- SUPPLIED DATA -
───

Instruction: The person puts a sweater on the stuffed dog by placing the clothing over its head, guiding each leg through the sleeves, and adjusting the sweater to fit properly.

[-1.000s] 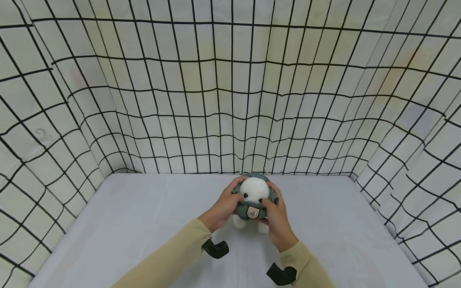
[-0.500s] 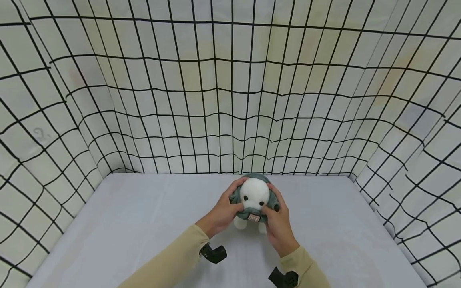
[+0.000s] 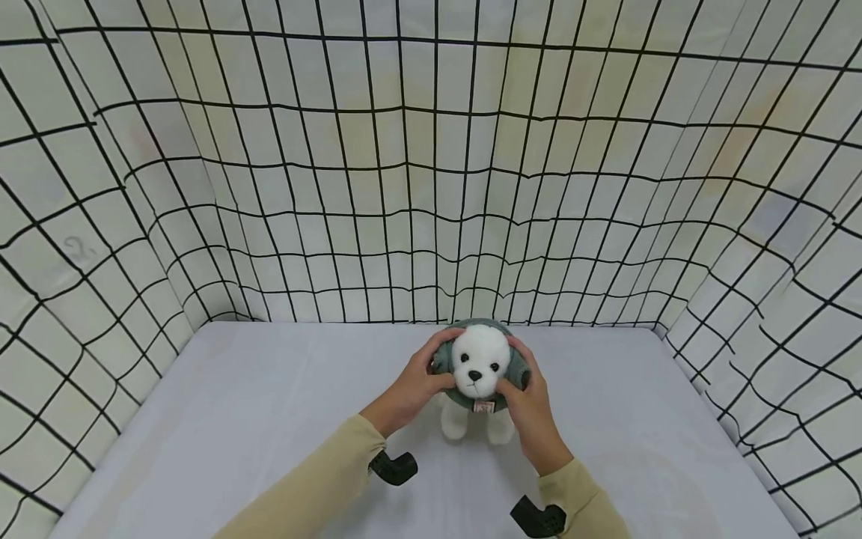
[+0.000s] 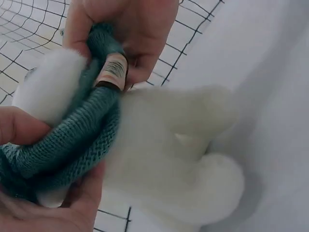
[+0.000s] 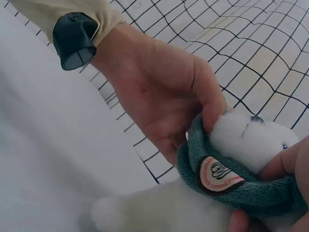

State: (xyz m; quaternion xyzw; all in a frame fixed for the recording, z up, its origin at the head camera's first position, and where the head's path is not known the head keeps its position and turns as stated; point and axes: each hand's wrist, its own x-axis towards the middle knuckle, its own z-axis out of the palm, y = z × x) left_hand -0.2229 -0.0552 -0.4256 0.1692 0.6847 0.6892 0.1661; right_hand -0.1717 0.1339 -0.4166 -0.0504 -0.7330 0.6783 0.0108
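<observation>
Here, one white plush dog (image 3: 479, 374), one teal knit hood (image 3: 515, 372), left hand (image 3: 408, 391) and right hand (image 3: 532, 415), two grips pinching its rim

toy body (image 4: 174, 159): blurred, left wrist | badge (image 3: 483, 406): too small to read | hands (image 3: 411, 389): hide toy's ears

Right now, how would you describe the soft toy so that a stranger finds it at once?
Look at the pale grey table inside the walls of black grid. Near its far middle, the left hand and the right hand hold a small plush dog. It is white and fluffy, with a teal knitted garment bearing a round badge.
</observation>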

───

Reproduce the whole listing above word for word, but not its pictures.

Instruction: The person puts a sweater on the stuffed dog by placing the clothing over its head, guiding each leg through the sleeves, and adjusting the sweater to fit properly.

[-1.000s] 
[-0.500s] 
[+0.000s] 
[+0.000s] 
[+0.000s] 

State: (xyz m; quaternion xyzw; all in a frame fixed for the recording, z up, its origin at the head camera's first position, and where the head's path is not known the head keeps its position and turns as stated; point and axes: each hand's wrist, its own x-axis towards the middle knuckle, its own z-axis out of the palm, y = z × x) left_hand -0.2229 -0.0552 -0.4256 0.1692 0.6847 0.6892 0.1661; right_hand -0.1717 0.1339 -0.4166 -0.0504 -0.7330 0.6783 0.0108
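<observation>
Here, one white plush dog (image 3: 479, 374), one teal knit hood (image 3: 515, 372), left hand (image 3: 408, 391) and right hand (image 3: 532, 415), two grips pinching its rim

toy body (image 4: 174, 159): blurred, left wrist | badge (image 3: 483, 406): too small to read | hands (image 3: 411, 389): hide toy's ears

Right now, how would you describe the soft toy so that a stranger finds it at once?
Look at the pale grey table inside the walls of black grid. Near its far middle, the left hand and the right hand hold a small plush dog. It is white and fluffy, with a teal knitted garment bearing a round badge.
</observation>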

That was the complete answer.